Your goal =>
Reproduce the entire listing below verbatim.

Data below =>
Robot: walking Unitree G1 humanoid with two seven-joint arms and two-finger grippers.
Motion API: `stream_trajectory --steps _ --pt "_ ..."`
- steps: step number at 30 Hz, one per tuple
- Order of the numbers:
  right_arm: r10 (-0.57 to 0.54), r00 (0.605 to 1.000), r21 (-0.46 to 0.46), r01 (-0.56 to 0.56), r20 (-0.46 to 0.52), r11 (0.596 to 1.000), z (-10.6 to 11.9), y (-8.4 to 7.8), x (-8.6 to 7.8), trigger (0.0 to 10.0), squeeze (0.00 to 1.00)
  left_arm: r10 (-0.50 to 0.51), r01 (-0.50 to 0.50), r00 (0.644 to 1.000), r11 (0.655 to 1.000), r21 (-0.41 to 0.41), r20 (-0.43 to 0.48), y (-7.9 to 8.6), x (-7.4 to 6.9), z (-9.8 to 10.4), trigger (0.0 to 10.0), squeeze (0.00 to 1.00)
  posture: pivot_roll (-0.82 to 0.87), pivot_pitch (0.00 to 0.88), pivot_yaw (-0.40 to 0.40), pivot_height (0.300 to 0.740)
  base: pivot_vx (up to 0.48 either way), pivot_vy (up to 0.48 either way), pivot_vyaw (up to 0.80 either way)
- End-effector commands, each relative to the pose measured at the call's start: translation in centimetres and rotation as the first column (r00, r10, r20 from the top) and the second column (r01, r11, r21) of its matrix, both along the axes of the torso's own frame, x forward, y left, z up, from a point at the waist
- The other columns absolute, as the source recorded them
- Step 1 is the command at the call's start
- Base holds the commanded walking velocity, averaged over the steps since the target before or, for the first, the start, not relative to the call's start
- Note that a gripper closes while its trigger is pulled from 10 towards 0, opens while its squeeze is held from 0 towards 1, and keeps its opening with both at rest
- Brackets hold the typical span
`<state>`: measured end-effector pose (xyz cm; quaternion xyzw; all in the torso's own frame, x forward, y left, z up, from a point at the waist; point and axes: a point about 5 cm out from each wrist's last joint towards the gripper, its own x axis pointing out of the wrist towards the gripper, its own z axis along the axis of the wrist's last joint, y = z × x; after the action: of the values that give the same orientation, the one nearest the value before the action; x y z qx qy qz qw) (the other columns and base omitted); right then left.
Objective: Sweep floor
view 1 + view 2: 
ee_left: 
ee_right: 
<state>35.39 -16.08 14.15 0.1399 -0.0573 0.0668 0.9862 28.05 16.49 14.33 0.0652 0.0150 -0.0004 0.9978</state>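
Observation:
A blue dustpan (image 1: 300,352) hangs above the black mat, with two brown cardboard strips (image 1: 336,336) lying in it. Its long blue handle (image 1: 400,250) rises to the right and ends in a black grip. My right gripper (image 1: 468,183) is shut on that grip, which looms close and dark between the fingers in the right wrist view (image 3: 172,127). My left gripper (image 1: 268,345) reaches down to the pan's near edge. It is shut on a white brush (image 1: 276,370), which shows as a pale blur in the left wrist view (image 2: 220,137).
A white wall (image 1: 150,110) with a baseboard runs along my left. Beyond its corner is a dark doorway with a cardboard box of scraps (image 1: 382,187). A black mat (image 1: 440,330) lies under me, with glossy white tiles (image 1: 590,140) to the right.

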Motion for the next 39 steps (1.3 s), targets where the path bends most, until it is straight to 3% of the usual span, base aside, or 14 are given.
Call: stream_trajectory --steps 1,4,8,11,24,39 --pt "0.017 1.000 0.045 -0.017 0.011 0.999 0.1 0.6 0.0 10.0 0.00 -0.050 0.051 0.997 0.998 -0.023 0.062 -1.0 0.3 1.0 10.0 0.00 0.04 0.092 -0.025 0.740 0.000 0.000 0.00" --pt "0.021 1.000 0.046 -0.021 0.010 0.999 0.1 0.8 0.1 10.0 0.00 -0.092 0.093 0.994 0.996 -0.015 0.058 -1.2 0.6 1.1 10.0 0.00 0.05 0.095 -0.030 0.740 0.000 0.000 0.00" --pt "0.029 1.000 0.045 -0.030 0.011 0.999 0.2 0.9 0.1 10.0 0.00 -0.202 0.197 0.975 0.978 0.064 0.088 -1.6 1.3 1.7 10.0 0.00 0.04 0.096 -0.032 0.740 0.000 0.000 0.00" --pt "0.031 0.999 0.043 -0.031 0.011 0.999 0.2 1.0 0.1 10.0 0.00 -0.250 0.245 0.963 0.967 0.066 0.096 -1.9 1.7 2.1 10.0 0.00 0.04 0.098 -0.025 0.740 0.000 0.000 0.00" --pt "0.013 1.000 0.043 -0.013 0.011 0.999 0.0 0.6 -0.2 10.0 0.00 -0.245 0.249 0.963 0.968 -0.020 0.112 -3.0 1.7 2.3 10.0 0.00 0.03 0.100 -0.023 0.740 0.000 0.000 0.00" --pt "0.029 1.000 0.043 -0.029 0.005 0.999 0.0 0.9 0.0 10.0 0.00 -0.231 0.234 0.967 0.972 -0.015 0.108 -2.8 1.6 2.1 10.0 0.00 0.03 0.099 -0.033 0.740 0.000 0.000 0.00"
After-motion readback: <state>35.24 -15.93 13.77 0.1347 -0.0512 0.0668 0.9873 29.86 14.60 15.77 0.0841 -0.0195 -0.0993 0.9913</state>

Expected answer =>
Robot: walking Unitree G1 humanoid with two seven-joint arms and two-finger grippers.
Motion API: `stream_trajectory --steps _ --pt "_ ..."`
- steps: step number at 30 Hz, one per tuple
- Order of the numbers:
  right_arm: r10 (-0.57 to 0.54), r00 (0.605 to 1.000), r21 (-0.46 to 0.46), r01 (-0.56 to 0.56), r20 (-0.46 to 0.52), r11 (0.596 to 1.000), z (-10.6 to 11.9), y (-8.4 to 7.8), x (-8.6 to 7.8), trigger (0.0 to 10.0), squeeze (0.00 to 1.00)
  left_arm: r10 (-0.50 to 0.51), r01 (-0.50 to 0.50), r00 (0.644 to 1.000), r11 (0.655 to 1.000), r21 (-0.41 to 0.41), r20 (-0.43 to 0.48), y (-7.9 to 8.6), x (-7.4 to 6.9), z (-9.8 to 10.4), trigger (0.0 to 10.0), squeeze (0.00 to 1.00)
  posture: pivot_roll (-0.82 to 0.87), pivot_pitch (0.00 to 0.88), pivot_yaw (-0.40 to 0.40), pivot_height (0.300 to 0.740)
  base: pivot_vx (up to 0.48 either way), pivot_vy (up to 0.48 either way), pivot_vyaw (up to 0.80 either way)
- End-effector commands, each relative to the pose measured at the call's start: translation in centimetres and rotation as the first column (r00, r10, r20 from the top) and the second column (r01, r11, r21) of its matrix, both along the axes of the torso's own frame, x forward, y left, z up, from a point at the waist
- The other columns absolute, as the source recorded them
- Step 1 is the command at the call's start
- Base holds the commanded walking velocity, averaged over the steps since the target before or, for the first, the start, not relative to the call's start
- Note that a gripper closes while its trigger is pulled from 10 towards 0, opens while its squeeze is held from 0 towards 1, and keeps its opening with both at rest
- Brackets hold the typical span
`<state>`: measured end-effector pose (xyz cm; quaternion xyzw; all in the torso's own frame, x forward, y left, z up, from a point at the waist; point and axes: a point about 5 cm out from each wrist's last joint towards the gripper, its own x axis pointing out of the wrist towards the gripper, its own z axis along the axis of the wrist's last joint, y = z × x; after the action: of the values that give the same orientation, the one nearest the value before the action; x y z qx qy qz qw) (the other columns and base omitted); right then left.
Objective: Sweep floor
view 1 + view 2: 
ee_left: 
ee_right: 
<state>35.39 -16.08 14.15 0.1399 -0.0573 0.0668 0.9862 28.05 16.49 14.33 0.0652 0.0150 -0.0004 0.9978</state>
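Observation:
A blue dustpan (image 1: 300,352) hangs above the black mat, with two brown cardboard strips (image 1: 336,336) lying in it. Its long blue handle (image 1: 400,250) rises to the right and ends in a black grip. My right gripper (image 1: 468,183) is shut on that grip, which looms close and dark between the fingers in the right wrist view (image 3: 172,127). My left gripper (image 1: 268,345) reaches down to the pan's near edge. It is shut on a white brush (image 1: 276,370), which shows as a pale blur in the left wrist view (image 2: 220,137).
A white wall (image 1: 150,110) with a baseboard runs along my left. Beyond its corner is a dark doorway with a cardboard box of scraps (image 1: 382,187). A black mat (image 1: 440,330) lies under me, with glossy white tiles (image 1: 590,140) to the right.
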
Motion for the next 39 steps (1.3 s), targets where the path bends most, until it is straight to 3% of the usual span, base aside, or 14 are given.
Call: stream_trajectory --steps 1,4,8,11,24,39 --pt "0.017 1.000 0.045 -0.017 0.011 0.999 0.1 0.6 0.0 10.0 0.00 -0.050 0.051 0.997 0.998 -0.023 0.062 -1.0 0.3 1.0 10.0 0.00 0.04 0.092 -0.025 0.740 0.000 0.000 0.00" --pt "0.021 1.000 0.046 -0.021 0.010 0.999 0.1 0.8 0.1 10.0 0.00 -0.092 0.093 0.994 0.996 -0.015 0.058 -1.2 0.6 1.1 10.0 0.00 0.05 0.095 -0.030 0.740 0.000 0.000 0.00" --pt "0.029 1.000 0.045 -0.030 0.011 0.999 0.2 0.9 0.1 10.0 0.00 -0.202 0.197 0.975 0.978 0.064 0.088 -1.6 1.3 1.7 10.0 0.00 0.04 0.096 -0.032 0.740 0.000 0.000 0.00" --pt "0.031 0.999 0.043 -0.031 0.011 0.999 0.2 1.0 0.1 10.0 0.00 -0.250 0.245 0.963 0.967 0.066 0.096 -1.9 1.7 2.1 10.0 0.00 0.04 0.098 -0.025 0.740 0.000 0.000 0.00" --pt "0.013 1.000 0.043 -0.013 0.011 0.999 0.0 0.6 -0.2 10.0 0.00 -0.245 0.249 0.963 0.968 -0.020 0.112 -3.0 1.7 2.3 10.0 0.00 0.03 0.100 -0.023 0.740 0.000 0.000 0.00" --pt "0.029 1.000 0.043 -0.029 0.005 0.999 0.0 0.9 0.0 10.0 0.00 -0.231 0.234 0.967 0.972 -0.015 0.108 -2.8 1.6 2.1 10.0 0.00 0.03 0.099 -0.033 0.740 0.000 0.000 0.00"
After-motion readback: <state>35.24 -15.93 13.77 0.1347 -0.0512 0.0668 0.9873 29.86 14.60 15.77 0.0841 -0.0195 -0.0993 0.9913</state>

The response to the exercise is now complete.